• **TASK DESCRIPTION**
What lines of the data hold the string "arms"? Pull each one out.

• **AVAILABLE DATA**
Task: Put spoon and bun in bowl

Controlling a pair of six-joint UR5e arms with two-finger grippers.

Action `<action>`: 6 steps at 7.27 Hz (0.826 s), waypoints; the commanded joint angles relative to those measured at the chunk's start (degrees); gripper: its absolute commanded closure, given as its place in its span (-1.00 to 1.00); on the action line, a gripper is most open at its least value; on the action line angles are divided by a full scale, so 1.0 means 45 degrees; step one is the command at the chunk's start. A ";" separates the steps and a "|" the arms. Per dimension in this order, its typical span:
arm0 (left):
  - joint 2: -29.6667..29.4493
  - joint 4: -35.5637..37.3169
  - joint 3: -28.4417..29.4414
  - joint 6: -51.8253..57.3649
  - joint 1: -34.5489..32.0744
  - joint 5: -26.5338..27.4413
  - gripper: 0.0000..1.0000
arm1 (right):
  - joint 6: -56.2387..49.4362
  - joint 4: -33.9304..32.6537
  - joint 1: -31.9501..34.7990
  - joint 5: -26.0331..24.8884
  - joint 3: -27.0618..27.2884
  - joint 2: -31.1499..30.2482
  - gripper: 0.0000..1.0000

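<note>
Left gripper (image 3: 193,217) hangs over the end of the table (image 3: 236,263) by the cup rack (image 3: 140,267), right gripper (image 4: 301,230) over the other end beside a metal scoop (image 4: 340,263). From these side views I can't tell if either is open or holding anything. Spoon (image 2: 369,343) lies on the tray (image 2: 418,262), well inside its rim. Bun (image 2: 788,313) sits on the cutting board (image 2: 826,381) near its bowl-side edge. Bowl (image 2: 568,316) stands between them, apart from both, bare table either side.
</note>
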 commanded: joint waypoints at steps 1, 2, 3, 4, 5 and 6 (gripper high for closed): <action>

• **SOLUTION FOR THIS EXERCISE**
Controlling a pair of six-joint UR5e arms with two-finger grippers.
Action `<action>`: 6 steps at 7.27 Hz (0.826 s), waypoints; the commanded joint angles relative to those measured at the chunk's start (degrees); gripper: its absolute commanded closure, given as its place in its span (-1.00 to 1.00); on the action line, a gripper is most open at its least value; on the action line angles are divided by a full scale, so 1.0 means 45 degrees; step one is the command at the chunk's start. A ";" separates the steps and a "|" the arms. Per dimension in this order, its typical span:

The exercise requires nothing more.